**EXERCISE INSTRUCTIONS**
The response should consist of the data below, copied exactly, with no pictures in it.

+ + + +

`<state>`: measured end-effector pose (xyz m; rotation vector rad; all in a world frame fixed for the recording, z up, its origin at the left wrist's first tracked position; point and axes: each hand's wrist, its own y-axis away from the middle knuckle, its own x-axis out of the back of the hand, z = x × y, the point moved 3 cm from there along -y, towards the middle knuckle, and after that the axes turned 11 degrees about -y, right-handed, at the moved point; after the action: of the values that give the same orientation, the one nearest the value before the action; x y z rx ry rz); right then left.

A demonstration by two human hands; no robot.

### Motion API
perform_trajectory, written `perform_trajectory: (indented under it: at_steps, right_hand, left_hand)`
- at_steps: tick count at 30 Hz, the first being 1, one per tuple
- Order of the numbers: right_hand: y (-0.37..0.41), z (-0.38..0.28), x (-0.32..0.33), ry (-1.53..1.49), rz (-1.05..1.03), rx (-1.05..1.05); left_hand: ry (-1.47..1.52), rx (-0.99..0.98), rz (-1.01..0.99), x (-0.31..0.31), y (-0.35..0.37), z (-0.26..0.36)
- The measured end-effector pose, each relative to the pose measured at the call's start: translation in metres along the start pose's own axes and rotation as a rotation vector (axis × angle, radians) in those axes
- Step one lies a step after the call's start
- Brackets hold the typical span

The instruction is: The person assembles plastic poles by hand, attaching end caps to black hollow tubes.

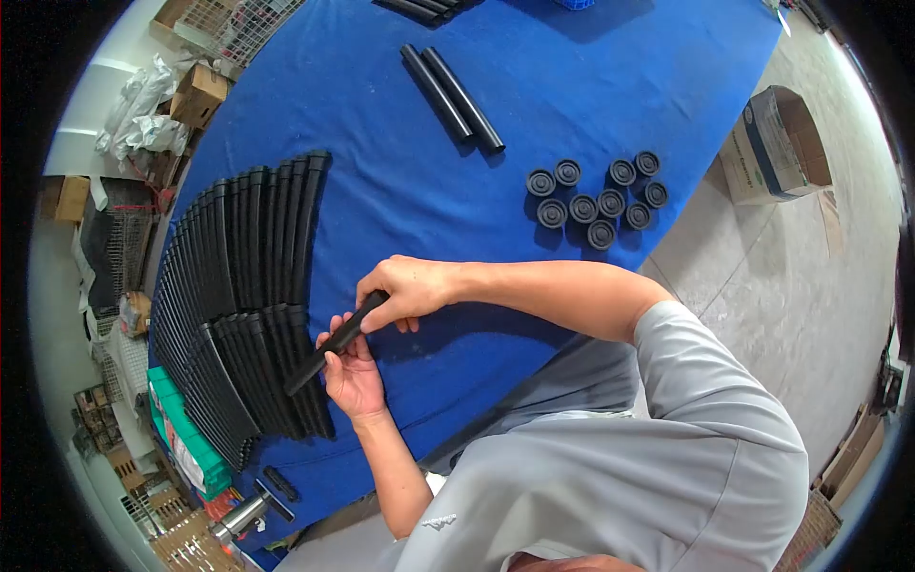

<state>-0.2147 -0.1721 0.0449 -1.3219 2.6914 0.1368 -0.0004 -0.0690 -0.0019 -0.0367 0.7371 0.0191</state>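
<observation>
Both hands close on one black tube [329, 348], held slanted just above the blue worktop [572, 86]. Right hand [410, 291] pinches its upper end; left hand [353, 374] wraps fingers around its middle. Rows of black tubes [238, 296] lie just beside it, and round black caps [596, 195] and two longer tubes [450, 95] lie well apart.

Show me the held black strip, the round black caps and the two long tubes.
Held black strip [351, 326]: head view, on its upper half.
Round black caps [583, 208]: head view, on the centre cap.
Two long tubes [437, 93]: head view, middle of the left tube.
</observation>
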Motion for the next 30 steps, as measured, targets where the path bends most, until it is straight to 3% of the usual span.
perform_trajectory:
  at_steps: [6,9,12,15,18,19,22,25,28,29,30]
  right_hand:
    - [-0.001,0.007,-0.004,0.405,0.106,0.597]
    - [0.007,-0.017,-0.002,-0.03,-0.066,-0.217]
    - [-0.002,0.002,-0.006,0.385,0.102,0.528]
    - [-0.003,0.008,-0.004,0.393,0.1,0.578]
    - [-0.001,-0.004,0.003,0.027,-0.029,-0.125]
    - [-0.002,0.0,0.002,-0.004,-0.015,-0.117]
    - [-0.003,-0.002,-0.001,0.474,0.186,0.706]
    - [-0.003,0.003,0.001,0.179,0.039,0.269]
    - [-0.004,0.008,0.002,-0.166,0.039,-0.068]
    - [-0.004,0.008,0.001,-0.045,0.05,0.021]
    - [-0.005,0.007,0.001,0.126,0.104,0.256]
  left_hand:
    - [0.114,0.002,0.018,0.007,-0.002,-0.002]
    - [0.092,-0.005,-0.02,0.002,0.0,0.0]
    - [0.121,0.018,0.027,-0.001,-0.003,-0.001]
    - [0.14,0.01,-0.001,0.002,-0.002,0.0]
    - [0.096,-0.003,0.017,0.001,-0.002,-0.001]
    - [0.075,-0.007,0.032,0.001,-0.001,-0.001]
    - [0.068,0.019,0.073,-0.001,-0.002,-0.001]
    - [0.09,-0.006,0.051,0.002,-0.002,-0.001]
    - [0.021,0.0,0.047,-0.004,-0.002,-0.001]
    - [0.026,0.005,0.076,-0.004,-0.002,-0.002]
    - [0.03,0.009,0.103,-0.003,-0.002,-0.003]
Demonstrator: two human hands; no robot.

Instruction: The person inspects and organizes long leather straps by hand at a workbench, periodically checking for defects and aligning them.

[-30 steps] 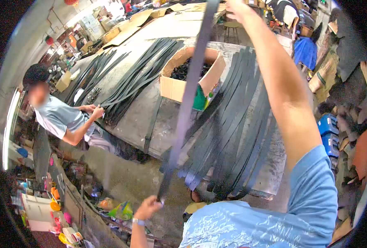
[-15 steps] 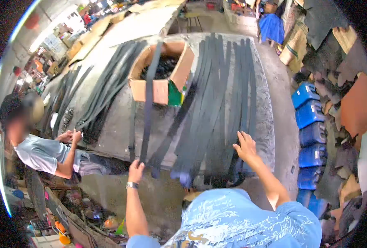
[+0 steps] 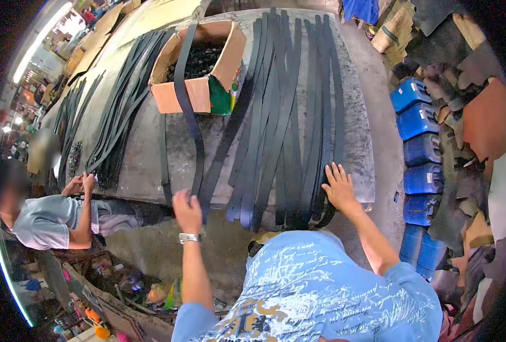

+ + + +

**RESPONSE**
`<state>`: measured end-effector pose (xyz m; rotation vector rad; all in a world frame fixed for the recording, z up, its origin at the left wrist's first tracked position; point and axes: each hand's wrist, its own y-axis away from the middle knuckle, its own x-axis out of the back of the hand, z = x × y, the point moved 3 cm from there along -y, towards the middle knuckle, and after that the axes turned 11 degrees about -y, right-handed, at the moved point; after the action: of the values that give the same orientation, the one nearest the value before the action; x y z rx ry rz); right then left.

A demonstration by two human hands; no robot.

### Motion API
perform_trajectory, written `perform_trajectory: (indented under it: at_steps, right_hand, left_hand)`
- at_steps: tick count at 30 Hz, the first being 1, one per tuple
- Order of the numbers: right_hand: y (-0.37..0.41), z (-0.38..0.28), x (-0.32..0.33), ry (-1.53..1.49), rz (-1.05..1.03), rx (-1.05..1.05); left_hand: ry (-1.47..1.52), rx (-0.99..0.98), rz (-1.01..0.99), x (-0.31..0.31), y (-0.35..0.37), z (-0.26..0.36)
- The measured end-effector pose, each relative to the pose measured at the call's start: translation in metres along the start pose's own axes and rotation as a rotation vector (axis × angle, radians) in those axes
- Step one lies a step after the call's start
- Brackets hold the typical span

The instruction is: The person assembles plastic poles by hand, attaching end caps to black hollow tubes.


<state>-0.2147 -0.1721 0.0449 -1.3219 2.6914 0.1368 -0.0004 -0.0690 -0.0019 -0.0367 0.7371 0.0191</state>
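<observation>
Both hands close on one black tube [329, 348], held slanted just above the blue worktop [572, 86]. Right hand [410, 291] pinches its upper end; left hand [353, 374] wraps fingers around its middle. Rows of black tubes [238, 296] lie just beside it, and round black caps [596, 195] and two longer tubes [450, 95] lie well apart.

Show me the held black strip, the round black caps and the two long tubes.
Held black strip [351, 326]: head view, on its upper half.
Round black caps [583, 208]: head view, on the centre cap.
Two long tubes [437, 93]: head view, middle of the left tube.
</observation>
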Motion for the next 30 steps, as measured, targets where the path bends most, until it is straight to 3% of the usual span.
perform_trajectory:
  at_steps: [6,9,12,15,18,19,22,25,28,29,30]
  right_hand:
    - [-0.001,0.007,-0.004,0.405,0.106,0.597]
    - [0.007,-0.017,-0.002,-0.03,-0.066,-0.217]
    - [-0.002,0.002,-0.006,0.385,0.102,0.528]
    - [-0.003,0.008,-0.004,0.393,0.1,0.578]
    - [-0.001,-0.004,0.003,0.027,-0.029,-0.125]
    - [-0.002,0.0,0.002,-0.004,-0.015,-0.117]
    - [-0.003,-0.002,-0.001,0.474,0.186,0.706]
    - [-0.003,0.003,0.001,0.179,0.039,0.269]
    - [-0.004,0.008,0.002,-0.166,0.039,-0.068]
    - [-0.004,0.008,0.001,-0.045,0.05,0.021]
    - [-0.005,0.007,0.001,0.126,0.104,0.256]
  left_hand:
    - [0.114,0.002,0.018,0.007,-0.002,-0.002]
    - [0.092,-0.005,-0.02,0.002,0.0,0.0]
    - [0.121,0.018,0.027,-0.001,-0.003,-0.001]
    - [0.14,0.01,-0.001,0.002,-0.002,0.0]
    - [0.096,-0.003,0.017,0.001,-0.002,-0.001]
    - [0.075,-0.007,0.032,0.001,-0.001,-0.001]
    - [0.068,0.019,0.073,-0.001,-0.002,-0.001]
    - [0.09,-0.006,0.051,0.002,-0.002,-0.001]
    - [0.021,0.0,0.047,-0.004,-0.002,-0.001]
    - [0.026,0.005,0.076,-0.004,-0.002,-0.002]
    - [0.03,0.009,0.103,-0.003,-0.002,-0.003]
Demonstrator: two human hands; no robot.

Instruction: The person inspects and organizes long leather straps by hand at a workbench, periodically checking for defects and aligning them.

[-30 steps] 
[-15 steps] 
[+0 steps] 

What is written here forms the complete answer.